# Instructions for the task
Pull every line with "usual" from the entries below.

(Data extracted from a collection)
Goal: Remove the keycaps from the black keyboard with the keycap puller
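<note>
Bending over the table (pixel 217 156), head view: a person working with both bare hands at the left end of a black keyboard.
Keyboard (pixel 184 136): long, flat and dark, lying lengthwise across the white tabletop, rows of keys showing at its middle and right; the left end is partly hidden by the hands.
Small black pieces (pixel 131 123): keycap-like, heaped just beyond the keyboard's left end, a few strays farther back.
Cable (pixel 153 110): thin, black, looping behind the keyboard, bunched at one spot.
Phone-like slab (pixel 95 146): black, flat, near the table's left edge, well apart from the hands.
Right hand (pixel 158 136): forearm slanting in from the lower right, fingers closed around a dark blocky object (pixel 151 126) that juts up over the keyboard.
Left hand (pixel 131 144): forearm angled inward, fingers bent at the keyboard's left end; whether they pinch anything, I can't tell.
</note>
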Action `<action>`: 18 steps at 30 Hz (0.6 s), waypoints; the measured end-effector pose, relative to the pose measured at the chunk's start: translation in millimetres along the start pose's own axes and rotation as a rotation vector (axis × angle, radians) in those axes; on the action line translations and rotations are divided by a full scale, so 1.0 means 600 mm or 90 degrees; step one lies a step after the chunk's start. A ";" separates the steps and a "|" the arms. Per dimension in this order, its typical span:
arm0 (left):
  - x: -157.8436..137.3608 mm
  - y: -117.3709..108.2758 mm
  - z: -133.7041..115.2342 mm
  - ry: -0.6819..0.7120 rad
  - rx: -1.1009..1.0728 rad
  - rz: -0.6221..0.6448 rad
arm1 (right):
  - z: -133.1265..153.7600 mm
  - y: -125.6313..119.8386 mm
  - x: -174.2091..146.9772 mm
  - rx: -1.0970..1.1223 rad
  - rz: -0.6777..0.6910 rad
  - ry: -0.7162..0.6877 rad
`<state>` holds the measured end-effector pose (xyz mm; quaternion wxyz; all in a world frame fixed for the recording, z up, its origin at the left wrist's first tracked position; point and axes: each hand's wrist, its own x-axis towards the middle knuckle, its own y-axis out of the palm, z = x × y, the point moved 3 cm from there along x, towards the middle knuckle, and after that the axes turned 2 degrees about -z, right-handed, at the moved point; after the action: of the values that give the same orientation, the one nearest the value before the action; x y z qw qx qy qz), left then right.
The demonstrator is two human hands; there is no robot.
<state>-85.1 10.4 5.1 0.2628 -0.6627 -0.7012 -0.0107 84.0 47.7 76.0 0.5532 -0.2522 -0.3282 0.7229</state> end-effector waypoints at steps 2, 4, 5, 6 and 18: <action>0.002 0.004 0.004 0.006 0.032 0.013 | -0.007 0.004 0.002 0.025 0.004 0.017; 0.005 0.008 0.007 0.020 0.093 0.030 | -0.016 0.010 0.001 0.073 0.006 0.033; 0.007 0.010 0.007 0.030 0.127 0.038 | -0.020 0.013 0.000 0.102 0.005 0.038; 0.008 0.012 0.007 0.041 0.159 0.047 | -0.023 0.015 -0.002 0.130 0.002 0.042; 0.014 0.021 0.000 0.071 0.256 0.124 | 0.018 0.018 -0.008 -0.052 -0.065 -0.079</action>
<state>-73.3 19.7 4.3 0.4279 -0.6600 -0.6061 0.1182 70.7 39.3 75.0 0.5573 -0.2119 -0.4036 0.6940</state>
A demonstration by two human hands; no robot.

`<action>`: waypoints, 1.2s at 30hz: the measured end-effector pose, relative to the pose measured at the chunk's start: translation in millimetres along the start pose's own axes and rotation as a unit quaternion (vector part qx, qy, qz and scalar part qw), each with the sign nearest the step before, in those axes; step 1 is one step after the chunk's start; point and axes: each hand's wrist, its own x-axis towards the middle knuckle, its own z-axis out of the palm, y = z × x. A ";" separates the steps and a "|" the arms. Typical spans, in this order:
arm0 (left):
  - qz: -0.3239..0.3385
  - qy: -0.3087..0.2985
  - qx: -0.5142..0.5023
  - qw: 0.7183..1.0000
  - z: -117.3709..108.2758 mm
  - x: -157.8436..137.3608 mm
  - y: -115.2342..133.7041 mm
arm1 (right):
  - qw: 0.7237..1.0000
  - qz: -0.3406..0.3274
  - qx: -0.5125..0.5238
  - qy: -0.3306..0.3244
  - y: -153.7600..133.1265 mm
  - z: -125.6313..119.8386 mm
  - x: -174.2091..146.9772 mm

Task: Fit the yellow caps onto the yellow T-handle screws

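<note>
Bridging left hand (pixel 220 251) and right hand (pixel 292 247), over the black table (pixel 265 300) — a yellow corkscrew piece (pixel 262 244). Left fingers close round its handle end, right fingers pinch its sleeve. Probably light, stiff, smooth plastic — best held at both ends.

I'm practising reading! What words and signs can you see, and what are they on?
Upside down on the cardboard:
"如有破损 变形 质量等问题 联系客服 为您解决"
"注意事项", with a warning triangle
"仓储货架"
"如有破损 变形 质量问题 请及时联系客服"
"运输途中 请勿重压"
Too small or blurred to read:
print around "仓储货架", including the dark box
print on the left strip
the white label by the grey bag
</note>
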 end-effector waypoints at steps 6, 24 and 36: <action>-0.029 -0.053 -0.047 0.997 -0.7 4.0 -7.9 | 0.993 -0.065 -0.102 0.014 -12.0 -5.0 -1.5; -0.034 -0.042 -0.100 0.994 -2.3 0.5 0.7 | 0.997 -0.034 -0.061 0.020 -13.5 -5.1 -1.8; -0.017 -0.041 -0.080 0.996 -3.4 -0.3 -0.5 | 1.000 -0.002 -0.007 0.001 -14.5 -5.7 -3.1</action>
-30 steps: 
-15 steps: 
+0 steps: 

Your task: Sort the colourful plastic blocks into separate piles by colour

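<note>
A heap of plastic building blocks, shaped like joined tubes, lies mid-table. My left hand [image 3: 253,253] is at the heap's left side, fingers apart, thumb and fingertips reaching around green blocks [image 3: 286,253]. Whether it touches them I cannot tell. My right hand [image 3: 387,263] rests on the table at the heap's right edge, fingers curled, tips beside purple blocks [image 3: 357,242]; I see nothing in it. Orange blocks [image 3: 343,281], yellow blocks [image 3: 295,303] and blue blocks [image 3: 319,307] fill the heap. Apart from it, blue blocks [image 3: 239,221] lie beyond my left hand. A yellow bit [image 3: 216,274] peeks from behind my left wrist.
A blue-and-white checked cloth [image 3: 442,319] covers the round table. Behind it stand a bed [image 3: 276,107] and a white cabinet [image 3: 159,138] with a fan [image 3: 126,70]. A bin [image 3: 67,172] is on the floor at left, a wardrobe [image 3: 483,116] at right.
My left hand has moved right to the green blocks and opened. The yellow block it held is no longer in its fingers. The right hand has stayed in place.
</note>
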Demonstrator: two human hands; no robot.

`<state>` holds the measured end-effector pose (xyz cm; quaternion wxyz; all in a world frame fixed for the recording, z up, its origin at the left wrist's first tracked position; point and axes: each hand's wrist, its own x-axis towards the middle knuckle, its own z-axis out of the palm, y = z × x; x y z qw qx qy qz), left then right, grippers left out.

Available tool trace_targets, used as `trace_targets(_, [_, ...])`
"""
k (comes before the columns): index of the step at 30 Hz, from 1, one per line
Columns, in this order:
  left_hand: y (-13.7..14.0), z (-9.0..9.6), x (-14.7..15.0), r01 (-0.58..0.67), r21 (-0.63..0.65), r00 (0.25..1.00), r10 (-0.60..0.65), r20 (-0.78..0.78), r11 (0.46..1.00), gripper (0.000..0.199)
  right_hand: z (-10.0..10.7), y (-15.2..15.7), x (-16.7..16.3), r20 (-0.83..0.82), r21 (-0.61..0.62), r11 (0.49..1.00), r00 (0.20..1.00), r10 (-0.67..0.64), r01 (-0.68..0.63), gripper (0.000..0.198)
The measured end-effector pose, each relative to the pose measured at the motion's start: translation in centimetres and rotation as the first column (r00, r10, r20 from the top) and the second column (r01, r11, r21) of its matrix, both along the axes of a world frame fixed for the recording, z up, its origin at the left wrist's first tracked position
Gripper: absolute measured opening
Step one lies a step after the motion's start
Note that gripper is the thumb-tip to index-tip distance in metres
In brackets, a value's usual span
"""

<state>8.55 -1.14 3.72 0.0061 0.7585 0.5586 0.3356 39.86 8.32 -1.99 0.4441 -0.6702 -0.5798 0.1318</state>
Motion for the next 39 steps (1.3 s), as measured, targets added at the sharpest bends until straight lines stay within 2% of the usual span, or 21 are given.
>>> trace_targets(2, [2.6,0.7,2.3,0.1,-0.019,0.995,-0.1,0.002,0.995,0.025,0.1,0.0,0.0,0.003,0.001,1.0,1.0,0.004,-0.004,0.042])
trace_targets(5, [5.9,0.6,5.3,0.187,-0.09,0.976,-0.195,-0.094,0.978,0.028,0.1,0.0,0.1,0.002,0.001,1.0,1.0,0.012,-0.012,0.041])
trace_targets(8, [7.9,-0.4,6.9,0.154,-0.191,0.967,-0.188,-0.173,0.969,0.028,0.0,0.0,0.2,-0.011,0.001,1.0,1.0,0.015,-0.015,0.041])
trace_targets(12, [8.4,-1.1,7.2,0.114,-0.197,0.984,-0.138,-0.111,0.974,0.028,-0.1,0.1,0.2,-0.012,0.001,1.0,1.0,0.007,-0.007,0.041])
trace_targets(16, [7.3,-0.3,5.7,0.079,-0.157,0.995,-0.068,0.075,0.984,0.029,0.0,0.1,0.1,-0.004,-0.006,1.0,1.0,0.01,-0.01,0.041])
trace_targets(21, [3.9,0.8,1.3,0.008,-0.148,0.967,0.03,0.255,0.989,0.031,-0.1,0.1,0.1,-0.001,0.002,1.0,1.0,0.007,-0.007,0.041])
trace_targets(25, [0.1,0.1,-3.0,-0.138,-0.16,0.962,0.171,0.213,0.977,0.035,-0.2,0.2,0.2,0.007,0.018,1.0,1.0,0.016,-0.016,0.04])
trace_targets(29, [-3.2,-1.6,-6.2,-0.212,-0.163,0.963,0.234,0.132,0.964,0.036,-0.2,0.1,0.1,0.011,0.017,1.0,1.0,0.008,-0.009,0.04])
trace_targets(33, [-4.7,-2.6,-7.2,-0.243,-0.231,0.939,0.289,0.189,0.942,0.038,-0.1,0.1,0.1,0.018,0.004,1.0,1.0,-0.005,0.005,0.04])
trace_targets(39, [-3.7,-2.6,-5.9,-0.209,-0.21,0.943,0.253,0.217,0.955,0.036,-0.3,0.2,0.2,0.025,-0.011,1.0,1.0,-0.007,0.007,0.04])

# Exercise result
In brackets, a value's usual span
Motion for the next 39 steps (1.3 s), as measured, targets added at the sharpest bends until straight lines stay within 2% of the usual span, or 21 are given.

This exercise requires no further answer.